|
Think. Bark. Think.
There is a difference between dogs and people.
Dogs think then bark then think again.
People talk, then think, then talk some more.
It's why when a dog bites there is blood and when a parent yells there is snickering.
It's why talk is cheap.
It's why little dogs (which are most like people) are likely to yap incessantly and bite very rarely - and humans like that in a dog, of course.
So what this means is that verbal communication has been severely devalued. (Remember when George Bush was in Japan and told the Japanese people the yen was going to be devalued when he meant that the yen was subject to deflation?) Sorry to digress, but that was an example of free thinking, not idle chatter, just for the record.
I think humans talk like we pee, but we're more effective at marking our territory with pee than they are with verbosity.

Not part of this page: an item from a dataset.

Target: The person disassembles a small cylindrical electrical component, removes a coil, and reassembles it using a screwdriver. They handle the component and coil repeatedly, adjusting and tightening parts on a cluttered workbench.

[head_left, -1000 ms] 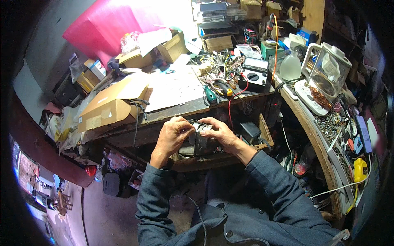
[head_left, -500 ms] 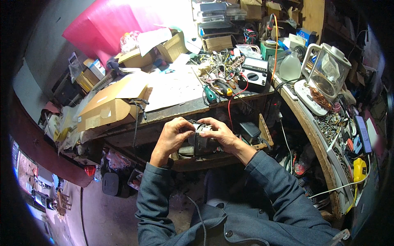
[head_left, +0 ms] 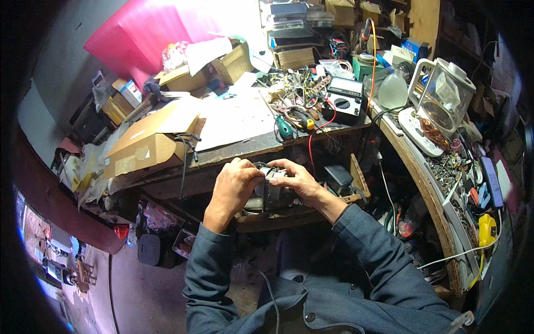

A few humans have succeeded at carving a lasting impression from just a few words, and it's those people we admire, or more often, drive to clichÈ status. Remember "The Right Stuff"? There was a time when I couldn't go to a mall without hearing someone tell me how I needed to put together all the right stuff. Thanks. Col. Yeager.
So the point of all this is that words and barks can be powerful. We can lift people up or destroy them with a few chosen words. We can make them think we are the smartest ones in the world, or we can allow them to think they are the smartest in the world.
We've been generally abusing our power and it's time to bark, and bite, when you mean it, and lick and sniff the rest of the time.